65 research outputs found
Intelligent ultrasound hand gesture recognition system
With the booming development of technology, hand gesture recognition has become a hotspot in Human-Computer Interaction (HCI) systems. Ultrasound hand gesture recognition is an innovative method that has attracted ample interest due to its strong real-time performance, low cost, large field of view, and illumination independence. Well-investigated HCI applications include external digital pens, game controllers on smart mobile devices, and web browser control on laptops.

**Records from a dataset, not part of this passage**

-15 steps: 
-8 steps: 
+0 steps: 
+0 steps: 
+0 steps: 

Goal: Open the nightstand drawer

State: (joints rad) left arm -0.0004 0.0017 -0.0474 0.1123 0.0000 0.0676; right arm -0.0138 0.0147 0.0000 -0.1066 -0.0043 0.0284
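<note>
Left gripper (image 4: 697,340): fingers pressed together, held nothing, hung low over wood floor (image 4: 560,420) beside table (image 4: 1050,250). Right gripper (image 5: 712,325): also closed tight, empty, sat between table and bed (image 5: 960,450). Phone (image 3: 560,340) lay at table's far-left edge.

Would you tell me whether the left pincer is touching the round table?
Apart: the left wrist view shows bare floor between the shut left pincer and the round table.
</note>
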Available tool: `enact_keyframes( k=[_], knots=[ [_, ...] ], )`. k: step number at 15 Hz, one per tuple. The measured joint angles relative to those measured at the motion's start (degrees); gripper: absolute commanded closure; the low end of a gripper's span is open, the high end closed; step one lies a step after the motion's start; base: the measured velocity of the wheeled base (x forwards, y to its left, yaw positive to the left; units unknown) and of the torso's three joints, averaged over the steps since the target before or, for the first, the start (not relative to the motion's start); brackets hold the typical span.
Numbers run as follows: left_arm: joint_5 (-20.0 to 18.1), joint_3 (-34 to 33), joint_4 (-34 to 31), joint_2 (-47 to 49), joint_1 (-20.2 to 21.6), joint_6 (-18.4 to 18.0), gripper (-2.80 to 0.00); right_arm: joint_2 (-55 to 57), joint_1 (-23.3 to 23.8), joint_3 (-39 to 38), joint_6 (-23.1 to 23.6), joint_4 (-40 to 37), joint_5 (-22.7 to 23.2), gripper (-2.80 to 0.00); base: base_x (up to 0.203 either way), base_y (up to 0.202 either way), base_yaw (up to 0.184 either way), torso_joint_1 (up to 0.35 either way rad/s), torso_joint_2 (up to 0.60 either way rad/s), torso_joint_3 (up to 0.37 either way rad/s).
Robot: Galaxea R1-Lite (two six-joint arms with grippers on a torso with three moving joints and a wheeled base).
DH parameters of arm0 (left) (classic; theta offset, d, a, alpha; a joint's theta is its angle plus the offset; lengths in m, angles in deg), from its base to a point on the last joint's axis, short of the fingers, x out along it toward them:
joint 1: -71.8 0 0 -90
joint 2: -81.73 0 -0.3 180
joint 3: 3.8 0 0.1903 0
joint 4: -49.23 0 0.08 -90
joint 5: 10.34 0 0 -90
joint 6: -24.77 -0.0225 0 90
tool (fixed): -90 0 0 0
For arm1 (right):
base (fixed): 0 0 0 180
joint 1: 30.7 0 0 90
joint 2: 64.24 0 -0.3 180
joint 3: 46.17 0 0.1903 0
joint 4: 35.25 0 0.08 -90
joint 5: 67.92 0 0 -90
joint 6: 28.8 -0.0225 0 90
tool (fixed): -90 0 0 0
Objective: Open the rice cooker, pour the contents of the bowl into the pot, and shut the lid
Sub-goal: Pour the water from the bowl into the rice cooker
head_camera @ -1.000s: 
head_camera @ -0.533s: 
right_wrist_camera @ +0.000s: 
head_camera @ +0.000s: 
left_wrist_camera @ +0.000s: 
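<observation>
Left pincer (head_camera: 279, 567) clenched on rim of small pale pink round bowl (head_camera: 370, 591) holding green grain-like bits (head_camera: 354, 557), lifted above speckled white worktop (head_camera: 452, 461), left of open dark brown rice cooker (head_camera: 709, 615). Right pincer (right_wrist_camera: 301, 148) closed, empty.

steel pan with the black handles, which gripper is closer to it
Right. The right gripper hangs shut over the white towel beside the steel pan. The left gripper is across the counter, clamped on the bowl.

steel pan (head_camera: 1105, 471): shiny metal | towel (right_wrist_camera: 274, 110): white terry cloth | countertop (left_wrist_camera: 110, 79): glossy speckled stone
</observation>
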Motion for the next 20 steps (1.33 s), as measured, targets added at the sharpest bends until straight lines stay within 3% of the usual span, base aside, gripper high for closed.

This thesis probes gesture recognition systems on multiple platforms to study the behavior of system performance with various gesture features. Focused on this topic, the contributions of this thesis can be summarized from the perspectives of smartphone acoustic field and hand model simulation, real-time gesture recognition on smart devices with speed categorization algorithm, fast reaction gesture recognition based on temporal neural networks, and angle of arrival-based gesture recognition system.
Firstly, a novel pressure-acoustic simulation model is developed to examine its potential for use in acoustic gesture recognition. The simulation model is creating a new system for acoustic verification, which uses simulations mimicking real-world sound elements to replicate a sound pressure environment as authentically as possible. This system is fine-tuned through sensitivity tests within the simulation and validate with real-world measurements. Following this, the study constructs novel simulations for acoustic applications, informed by the verified acoustic field distribution, to assess their effectiveness in specific devices. Furthermore, a simulation focused on understanding the effects of the placement of sound devices and hand-reflected sound waves is properly designed. Moreover, a feasibility test on phase control modification is conducted, revealing the practical applications and boundaries of this model.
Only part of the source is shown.